Cinquante-deux ans plus tard, plus grand monde ne remet en question la vision économique de Bourassa. La série d’aménagements successifs de la Baie-James fournissent la moitié de l’électricité québécoise. Elle est entièrement renouvelable.

Le débat barrages contre nucléaire s’est vite évanoui, et tous les gouvernements du Québec successifs ont loué le « projet du siècle ». D’autres projets importants ont été réalisés. On a utilisé l’électricité comme levier de développement économique, en offrant un tarif avantageux à diverses industries. Il n’a pas manqué de politiciens pour s’enorgueillir de « l’or bleu du Québec ».

Mais sans doute jamais avant cette « filière batterie » n’a-t-on poussé aussi loin, aussi vite et aussi fort le concept de développement économique national hydroélectrique.

Il n’y a plus vraiment de doute sur la raison du départ de Sophie Brochu de la tête d’Hydro-Québec. Dans toutes ses entrevues, l’omniministre Pierre Fitzgibbon dit qu’Hydro a fait un travail exceptionnel pour évaluer les besoins en électricité des citoyens. « Mais il manquait le volet industriel. »

M. Fitzgibbon, déjà ministre de l’Économie, n’est pas devenu ministre de l’Énergie pour rien. C’était exactement pour ça : créer une masse critique dans un domaine de pointe pour le reste du siècle en misant sur l’avantage comparatif du Québec, c’est-à-dire l’électricité la « plus propre » et la moins chère au monde.

Ce n’est pas pour rien non plus qu’on a choisi Michael Sabia pour diriger Hydro-Québec : un homme qui vient de la finance et non de l’énergie. Il est là pour faire arriver les mégawatts dans la filière industrielle, batteries et autres, et vite.

Le Québec sera le « champion du monde » en matière de batteries, a dit l’omniministre. Il faut pour ça allonger les subventions et les investissements publics en faveur d’une société étrangère. Mais c’est pour faire de la transformation ici de ressources naturelles québécoises.

Par l’ambition stratégique, le projet ne se compare absolument pas à Magnola, ni à la Gaspésia, qui avaient une portée purement régionale – et qui ont échoué après des injections massives d’argent public.

Est-ce que le pari est le bon ? Est-il trop risqué ? Est-ce que, comme le dit le président de la Banque Nationale, des subventions aussi massives à une société étrangère vont nuire aux entreprises québécoises, par leurs effets pervers de concurrence déloyale ?

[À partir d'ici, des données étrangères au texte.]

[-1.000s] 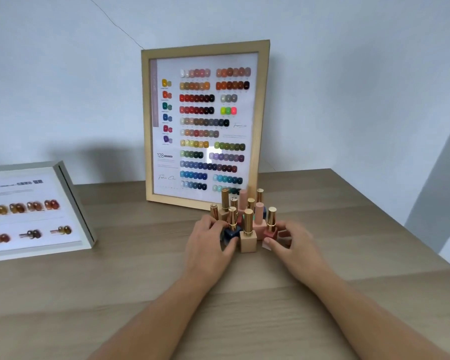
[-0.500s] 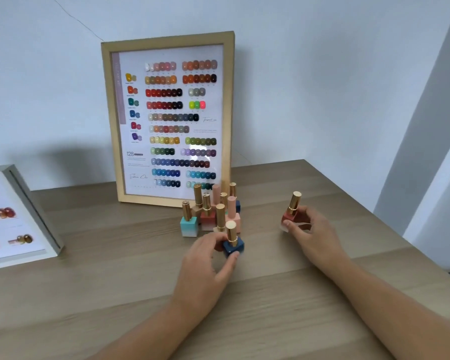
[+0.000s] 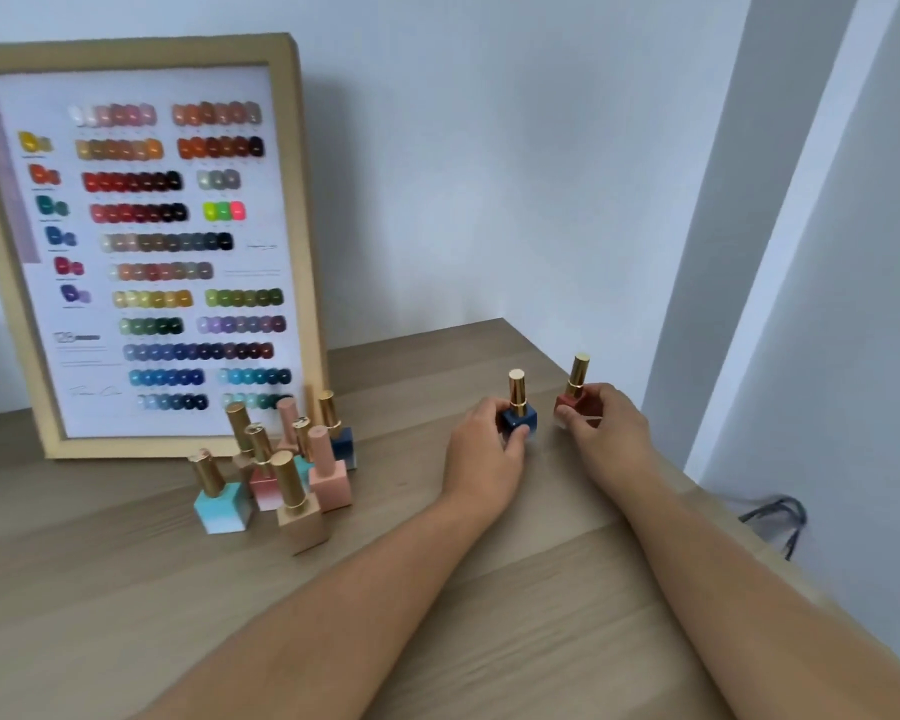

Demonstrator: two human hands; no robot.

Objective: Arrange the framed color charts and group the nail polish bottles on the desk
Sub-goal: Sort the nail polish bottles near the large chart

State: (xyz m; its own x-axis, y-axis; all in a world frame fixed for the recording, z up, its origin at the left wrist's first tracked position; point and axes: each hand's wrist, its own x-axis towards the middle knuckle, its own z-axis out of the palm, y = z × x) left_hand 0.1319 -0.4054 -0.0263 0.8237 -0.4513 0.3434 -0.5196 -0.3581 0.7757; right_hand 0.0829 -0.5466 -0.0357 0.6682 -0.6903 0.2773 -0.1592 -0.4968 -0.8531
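Left hand (image 3: pixel 481 449) fingers wrapped on dark blue nail polish bottle (image 3: pixel 518 415), upright on wooden desk (image 3: pixel 541 589) | right hand (image 3: pixel 606 426) fingers clasping red nail polish bottle (image 3: pixel 572 394) just beside it, near desk's right edge | bottle cluster (image 3: pixel 281 470) before upright framed color chart (image 3: pixel 141 246)

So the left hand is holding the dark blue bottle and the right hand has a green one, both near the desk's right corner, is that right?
Not quite. In the head view the right hand holds a red bottle, not a green one. The left hand does hold the dark blue bottle, and both are near the right corner of the desk.
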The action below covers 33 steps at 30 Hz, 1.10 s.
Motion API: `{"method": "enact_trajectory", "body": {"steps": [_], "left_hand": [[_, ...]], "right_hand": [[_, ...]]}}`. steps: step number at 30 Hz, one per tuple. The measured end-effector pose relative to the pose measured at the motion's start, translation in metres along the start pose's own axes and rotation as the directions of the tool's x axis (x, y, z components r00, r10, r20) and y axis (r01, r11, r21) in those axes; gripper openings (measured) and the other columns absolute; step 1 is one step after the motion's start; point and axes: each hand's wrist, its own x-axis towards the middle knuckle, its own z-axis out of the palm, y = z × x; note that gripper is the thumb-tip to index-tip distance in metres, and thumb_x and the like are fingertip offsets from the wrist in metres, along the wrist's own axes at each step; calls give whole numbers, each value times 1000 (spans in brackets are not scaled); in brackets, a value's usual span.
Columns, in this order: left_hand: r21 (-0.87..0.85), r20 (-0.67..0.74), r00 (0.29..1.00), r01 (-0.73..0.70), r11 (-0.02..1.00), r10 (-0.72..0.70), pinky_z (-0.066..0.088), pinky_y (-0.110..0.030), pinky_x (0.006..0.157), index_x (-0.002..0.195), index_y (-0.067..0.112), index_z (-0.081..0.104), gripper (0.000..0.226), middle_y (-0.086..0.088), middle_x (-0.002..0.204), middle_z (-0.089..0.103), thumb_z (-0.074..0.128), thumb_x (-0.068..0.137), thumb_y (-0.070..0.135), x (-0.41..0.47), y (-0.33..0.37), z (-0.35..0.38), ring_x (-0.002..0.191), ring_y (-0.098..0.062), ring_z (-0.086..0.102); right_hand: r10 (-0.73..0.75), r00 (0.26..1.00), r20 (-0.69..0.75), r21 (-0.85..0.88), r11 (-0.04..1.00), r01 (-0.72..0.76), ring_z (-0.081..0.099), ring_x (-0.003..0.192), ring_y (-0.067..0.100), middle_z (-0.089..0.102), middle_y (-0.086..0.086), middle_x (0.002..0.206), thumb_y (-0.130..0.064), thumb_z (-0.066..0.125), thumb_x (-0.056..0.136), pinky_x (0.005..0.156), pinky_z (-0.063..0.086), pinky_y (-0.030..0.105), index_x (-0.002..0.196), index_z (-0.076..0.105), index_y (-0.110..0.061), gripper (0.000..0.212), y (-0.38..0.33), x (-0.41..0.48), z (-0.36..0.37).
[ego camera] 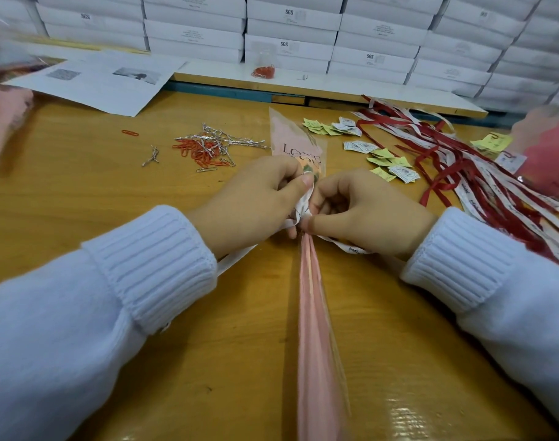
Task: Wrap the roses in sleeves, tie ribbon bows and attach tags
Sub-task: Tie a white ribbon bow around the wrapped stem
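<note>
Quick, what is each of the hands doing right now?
Left hand: closed, pinching the white printed ribbon around the pink rose sleeve.
Right hand: closed, pinching the same ribbon.

Paper clips (208, 151) left, ribbons (462, 173) right

On the table (80, 192) the sleeve (316, 329) lay at centre, the left hand (255, 202) and right hand (364, 211) pinching the ribbon (303, 203) around it. Paper clips (208, 151) lay left of it, tags (389, 163) and loose ribbons (462, 176) right, sheets (103, 81) far left, boxes (290, 27) behind.
</note>
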Motion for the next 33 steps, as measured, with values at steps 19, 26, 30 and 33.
{"method": "enact_trajectory", "body": {"steps": [19, 26, 30, 33], "left_hand": [[-65, 62, 988, 147, 987, -143, 53, -25, 67, 85, 17, 64, 11, 0, 71, 72, 58, 92, 23, -2, 3, -7, 62, -6, 64], [-217, 158, 940, 331, 918, -301, 57, -20, 61, 87, 8, 69, 22, -9, 75, 73, 52, 89, -7, -3, 8, -16, 64, -12, 68], [-72, 141, 959, 256, 964, -244, 52, -15, 57, 87, 18, 72, 14, 3, 70, 72, 63, 87, 7, -5, 4, -17, 59, -6, 65], [-19, 142, 964, 231, 973, -226, 50, -13, 55, 83, 25, 72, 13, 8, 70, 72, 67, 85, 13, -4, 1, -17, 55, -2, 63]], "right_hand": [[36, 988, -151, 16, 999, -34, 56, 57, 1, 67, 0, 69, -8, 71, 80, 60, 50, 17, 77, 69, -11, 5, 10, 4, 2], [104, 981, -164, 41, 994, -99, 51, 44, -2, 59, -8, 53, -10, 75, 77, 43, 39, 10, 69, 65, -12, 13, 9, 4, 2], [98, 983, -152, 39, 995, -93, 51, 45, -2, 59, -10, 52, -17, 79, 74, 44, 40, 10, 67, 66, -16, 15, 9, 4, 1], [86, 986, -143, 28, 996, -82, 51, 46, -3, 59, -13, 52, -20, 80, 72, 45, 40, 9, 64, 65, -20, 17, 8, 4, 0]]}}
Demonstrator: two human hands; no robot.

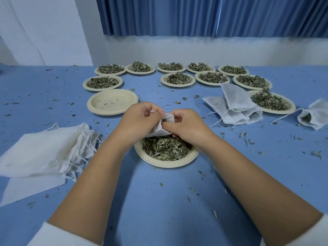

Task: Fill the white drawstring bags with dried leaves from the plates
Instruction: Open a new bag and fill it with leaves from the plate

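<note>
Forearms [88, 174] with white cuffs reach in from the bottom edge and meet over the middle of the blue-covered counter [159, 201]. Off to the left of the hands, a loose pile of flat, empty white cloth drawstring bags [44, 150] sits within easy reach, likely the supply. Just beyond the left hand is a stack of bare pale paper plates [95, 110], emptied ones by the look of it, parked out of the way.

Now the action: left hand [140, 119] and right hand [186, 125] are close together, both pinching one small white drawstring bag [166, 121], and the left hand's fingers seem to have the string ends too. They hold it right above a pale round paper plate [166, 163] heaped with dried green leaves [163, 148], so any spill would drop back onto it. I'd judge they're working the mouth open, filling not yet begun. Whether any leaves are inside, I can't tell.

To the right of the hands, stuffed white bags [234, 103] lie in a cluster, with one more filled bag [314, 116] further right: the finished lot. Beyond the hands, rows of leaf-filled plates [177, 85] wait.
</note>
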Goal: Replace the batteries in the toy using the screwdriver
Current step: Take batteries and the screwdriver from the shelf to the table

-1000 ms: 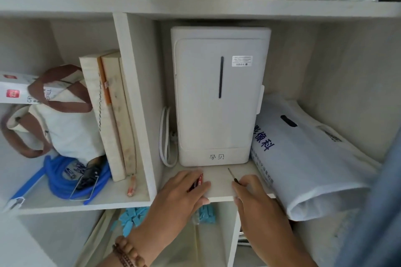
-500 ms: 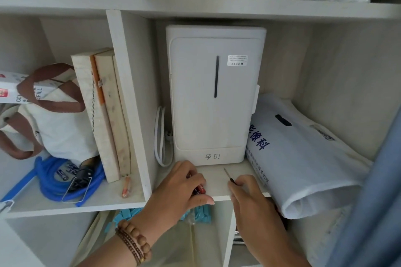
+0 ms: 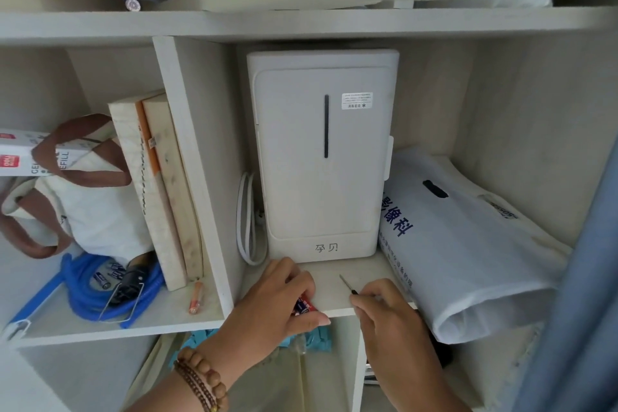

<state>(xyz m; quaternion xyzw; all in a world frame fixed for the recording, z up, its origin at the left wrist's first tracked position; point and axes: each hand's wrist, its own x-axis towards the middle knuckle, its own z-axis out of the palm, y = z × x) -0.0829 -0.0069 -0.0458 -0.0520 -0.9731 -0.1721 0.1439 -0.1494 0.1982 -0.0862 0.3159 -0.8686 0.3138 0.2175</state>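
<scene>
Your left hand (image 3: 274,308) curled around the red-and-blue batteries (image 3: 303,305) at the front edge of the shelf (image 3: 334,298), in front of the white appliance (image 3: 321,177). Your right hand (image 3: 391,321) pinched the screwdriver (image 3: 346,284), its thin shaft pointing up-left over the shelf, near a white plastic bag (image 3: 468,244).

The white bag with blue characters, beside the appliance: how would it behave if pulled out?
Probably floppy: the white bag sags over the shelf edge. Its creased, glossy film looks light and slippery, though its contents are hidden. It may slump once moved.
</scene>
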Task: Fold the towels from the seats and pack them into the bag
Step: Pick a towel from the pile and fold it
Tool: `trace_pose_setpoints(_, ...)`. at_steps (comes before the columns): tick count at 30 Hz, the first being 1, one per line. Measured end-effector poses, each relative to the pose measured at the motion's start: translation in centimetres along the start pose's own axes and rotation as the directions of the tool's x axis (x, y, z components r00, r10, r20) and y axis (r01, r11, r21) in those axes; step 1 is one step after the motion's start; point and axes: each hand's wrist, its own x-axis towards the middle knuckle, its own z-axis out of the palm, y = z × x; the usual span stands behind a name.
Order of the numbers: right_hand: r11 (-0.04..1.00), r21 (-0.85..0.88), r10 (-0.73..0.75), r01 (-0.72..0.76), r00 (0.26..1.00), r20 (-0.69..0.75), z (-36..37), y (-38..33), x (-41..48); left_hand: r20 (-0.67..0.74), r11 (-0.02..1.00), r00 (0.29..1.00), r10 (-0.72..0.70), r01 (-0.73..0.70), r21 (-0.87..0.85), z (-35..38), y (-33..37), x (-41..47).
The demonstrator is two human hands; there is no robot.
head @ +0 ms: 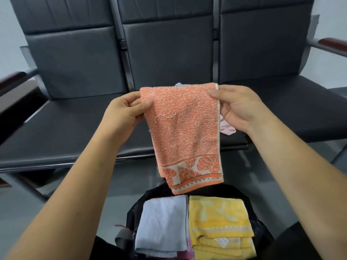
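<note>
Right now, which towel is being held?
The orange towel: left hand and right hand pinch its top corners, and it hangs above the bag. The light blue towel and yellow towel lie folded in the bag.

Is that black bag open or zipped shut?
Open: a folded light blue towel and a yellow towel lie exposed side by side inside the black bag.
</note>
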Motion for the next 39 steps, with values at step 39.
trace_pose_setpoints(39,0.804,-0.592,0.19,-0.062,0.969,0.156,1.0,0.8,-1.0,0.101,0.982,0.978,-0.181,0.185,-0.032,1.1,-0.6,0.1)
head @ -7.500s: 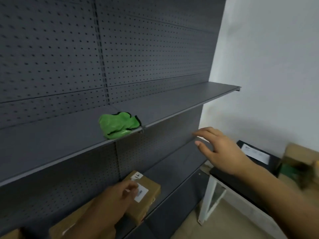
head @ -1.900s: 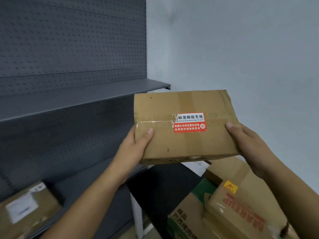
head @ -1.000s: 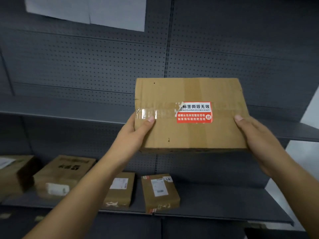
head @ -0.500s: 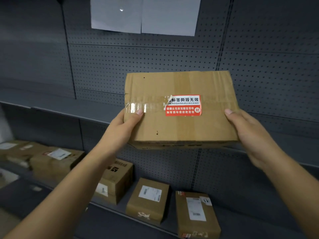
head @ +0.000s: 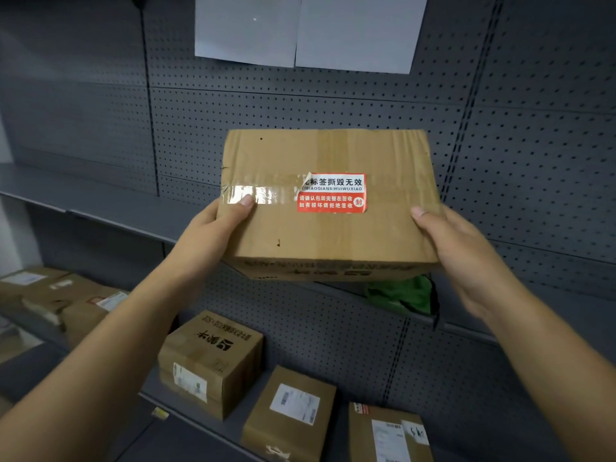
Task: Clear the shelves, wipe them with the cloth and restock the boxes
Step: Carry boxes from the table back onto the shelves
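Left hand [head: 213, 235] and right hand [head: 456, 258] clamp the taped brown cardboard box [head: 326, 228], which may trap the crumpled green cloth [head: 400, 295] beneath.

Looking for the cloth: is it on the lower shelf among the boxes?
No, the green cloth lies on the upper shelf, behind the held cardboard box.
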A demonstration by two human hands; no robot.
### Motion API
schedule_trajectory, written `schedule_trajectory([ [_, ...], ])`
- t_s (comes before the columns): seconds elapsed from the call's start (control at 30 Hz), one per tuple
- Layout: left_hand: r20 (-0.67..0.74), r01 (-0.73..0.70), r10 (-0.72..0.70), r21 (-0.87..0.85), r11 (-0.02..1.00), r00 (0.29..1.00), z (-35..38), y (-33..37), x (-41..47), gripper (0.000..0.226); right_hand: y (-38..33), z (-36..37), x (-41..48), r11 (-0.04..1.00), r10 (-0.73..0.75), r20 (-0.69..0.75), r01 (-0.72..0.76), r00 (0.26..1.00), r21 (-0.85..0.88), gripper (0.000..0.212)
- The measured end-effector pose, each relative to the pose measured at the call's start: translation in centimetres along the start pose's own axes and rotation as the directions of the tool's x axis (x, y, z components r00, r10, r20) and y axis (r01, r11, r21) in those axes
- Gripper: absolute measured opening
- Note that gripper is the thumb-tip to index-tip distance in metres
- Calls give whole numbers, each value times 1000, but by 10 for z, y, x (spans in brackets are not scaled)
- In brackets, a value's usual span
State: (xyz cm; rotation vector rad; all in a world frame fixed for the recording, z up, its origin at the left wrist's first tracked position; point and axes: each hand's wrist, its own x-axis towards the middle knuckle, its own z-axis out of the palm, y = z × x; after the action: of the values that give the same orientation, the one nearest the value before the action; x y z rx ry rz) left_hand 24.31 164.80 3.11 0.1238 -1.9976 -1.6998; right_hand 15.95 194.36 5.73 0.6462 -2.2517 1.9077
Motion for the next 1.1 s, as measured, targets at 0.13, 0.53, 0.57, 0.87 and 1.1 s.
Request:
schedule_trajectory([
  [0.13, 1, -23, 23, -3, 1000, 1000, -10, -6, 34, 48, 1, 16, 24, 1000, -3, -23, 2, 1000, -15, 23],
  [0.53, 95, 64, -59, -52, 997, 994, -51, -37, 189, 82, 11, 74, 100, 995, 48, -162, -60, 986, -74, 38],
  [0.57, 101, 80, -74, -62, 995, 992, -52, -39, 200, 84, 13, 78, 104, 994, 54, -174, -69, 983, -82, 41],
  [0.87, 176, 150, -141, -39, 988, 974, -32, -50, 244, 71, 25, 81, 130, 972, 136, -203, -170, 970, -160, 43],
  [1.1, 215, 149, -147, 7, 989, 965, -9, -52, 260, 95, 35, 67, 146, 954, 178, -208, -221, 962, -204, 55],
])
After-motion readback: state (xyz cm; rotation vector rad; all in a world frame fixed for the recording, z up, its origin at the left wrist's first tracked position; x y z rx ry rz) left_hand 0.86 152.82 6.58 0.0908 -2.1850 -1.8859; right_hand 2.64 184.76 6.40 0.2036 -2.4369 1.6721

Je ne le sais pas et en ce moment, malgré toutes les bonnes questions qu’il faut poser, personne ne sait à quel point ce sera le cas.

Mais c’est un faux débat d’opposer le financement des services publics et l’investissement public dans le développement industriel. Les sociétés occidentales les plus égalitaires, celles qui investissent le plus dans les services publics, ont aussi une économie forte. Ah tiens, Northvolt est justement suédoise. Des services publics bien financés s’appuient sur une production économique robuste.

On n’en est plus, comme en 1971, à une époque où l’on promet des emplois pour se faire élire. Mais il ne faudrait pour autant pas que sous prétexte de plein-emploi et de pénurie de main-d’œuvre, on en vienne à avoir peur de créer trop d’emplois et à vouloir mettre tout « sur pause » – très à la mode, ça, mettre sur pause.

On ne crache pas sur des jobs hautement qualifiées et très payantes, et toutes les retombées qui les accompagnent par peur de manquer d’employés dans cinq ou dix ans. Le marché de l’emploi n’est pas statique. Il bouge. Il y a de la concurrence. D’ici l’ouverture de cette usine, on a le temps d’attirer et de former des milliers d’étudiants du Québec et d’ailleurs dans la filière électrique, dans toutes ses déclinaisons. On a aussi amplement le temps de construire des maisons.

Je ne sais pas plus que vous ce que tout cela donnera au bout du compte. Ni si on en aura pour notre argent dans 7, 9, 12 ans ou jamais.

Mais j’ai beau chercher, je ne vois pas de gouvernement ayant mis en œuvre une stratégie de développement industriel moderne aussi ambitieuse et aussi précise depuis 50 ans.

Comme si l’on rattachait le fil du « projet du siècle » pour ce siècle-ci.